EXERCISE:
Copy exactly the lines of the records below, and only those lines, beginning with the line that contains "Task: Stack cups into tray" and ending with the line that contains "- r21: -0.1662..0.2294".

GIVEN INFORMATION:
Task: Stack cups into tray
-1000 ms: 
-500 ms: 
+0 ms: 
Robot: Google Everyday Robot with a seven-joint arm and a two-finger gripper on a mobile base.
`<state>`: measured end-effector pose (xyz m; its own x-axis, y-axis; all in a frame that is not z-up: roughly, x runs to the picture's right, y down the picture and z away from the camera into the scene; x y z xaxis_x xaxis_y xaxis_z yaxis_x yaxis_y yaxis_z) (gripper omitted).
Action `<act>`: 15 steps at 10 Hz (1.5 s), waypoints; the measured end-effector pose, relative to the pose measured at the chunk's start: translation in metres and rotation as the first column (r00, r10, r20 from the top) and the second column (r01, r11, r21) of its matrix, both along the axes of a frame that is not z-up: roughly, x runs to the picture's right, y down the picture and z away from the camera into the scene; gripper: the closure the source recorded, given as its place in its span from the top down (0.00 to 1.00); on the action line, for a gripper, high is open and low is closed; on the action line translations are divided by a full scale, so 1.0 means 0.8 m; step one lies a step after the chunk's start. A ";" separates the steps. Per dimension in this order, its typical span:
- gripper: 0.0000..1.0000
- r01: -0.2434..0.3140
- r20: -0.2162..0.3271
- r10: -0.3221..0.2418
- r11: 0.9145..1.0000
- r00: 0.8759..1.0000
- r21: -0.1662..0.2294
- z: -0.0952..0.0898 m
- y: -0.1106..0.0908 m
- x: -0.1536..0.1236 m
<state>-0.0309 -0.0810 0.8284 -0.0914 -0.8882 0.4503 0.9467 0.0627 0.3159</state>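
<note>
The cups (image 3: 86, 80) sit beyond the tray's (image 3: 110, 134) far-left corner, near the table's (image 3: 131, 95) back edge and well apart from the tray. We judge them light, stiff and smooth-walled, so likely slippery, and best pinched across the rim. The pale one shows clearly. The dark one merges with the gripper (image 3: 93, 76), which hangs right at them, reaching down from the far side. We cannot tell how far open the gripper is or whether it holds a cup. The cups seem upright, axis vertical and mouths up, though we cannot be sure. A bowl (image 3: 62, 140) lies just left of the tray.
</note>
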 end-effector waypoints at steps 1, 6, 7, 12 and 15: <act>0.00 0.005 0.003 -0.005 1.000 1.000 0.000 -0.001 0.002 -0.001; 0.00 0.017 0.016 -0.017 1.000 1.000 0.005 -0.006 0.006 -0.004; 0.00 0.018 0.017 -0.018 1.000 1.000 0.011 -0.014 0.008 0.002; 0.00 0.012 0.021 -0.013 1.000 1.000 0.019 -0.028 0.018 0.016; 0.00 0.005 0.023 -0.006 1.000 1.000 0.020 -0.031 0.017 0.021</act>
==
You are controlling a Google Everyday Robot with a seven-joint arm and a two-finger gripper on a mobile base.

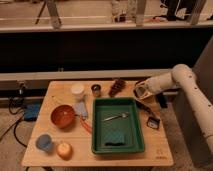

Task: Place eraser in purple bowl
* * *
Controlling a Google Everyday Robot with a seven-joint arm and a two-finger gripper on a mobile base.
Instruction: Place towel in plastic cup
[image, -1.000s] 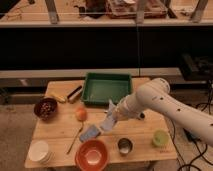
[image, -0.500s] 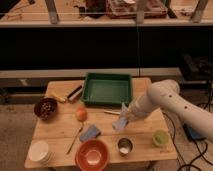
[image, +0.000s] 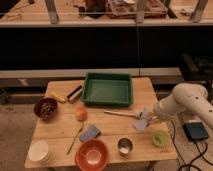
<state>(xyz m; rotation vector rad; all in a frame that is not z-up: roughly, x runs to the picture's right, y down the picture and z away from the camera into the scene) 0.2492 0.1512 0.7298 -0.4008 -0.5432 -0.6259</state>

RESPONSE:
Task: Stack cups into tray
-1000 ms: 
-500 ms: 
+0 ms: 
Robot: Google Everyday Robot with a seven-joint arm and a two-finger gripper on a mobile base.
`<state>`: measured end-effector pose (xyz m; its own x-axis, y-axis; all in a frame that is not z-up: roughly, x runs to the picture's right, y down the picture and z away from the camera into the scene; x y z xaxis_x xaxis_y xaxis_z yaxis_x yaxis_y yaxis_z) (gripper omitted).
Action `<act>`: 15 steps at 10 Hz (1.5 s), waypoints; the measured end-effector pose, relative to the pose measured at the chunk's start: translation in metres and rotation as the first column (r00, r10, r20 from the top) and the second column (r01, r11, r21) of its matrix, both along the axes of a frame that is not z-up: roughly, x runs to the picture's right, y down the picture and z away from the camera into the scene; gripper: the closure the source recorded, given as its place in its span from the top down (0.00 to 1.00); on the action line, for a gripper, high is open and low is closed; on the action line translations are divided by a full scale, so 1.0 means 0.8 m; step one lies a step after the chunk's start. A ";" separates the steps. Per dimension in this order, its typical span:
- gripper: 0.0000..1.0000
- r01: -0.2434..0.3140
- r20: -0.2162..0.3271
- r10: -0.3221..0.2418
- r11: 0.9145..1.0000
- r00: 0.8759..1.0000
- r21: -0.1662..0.2294

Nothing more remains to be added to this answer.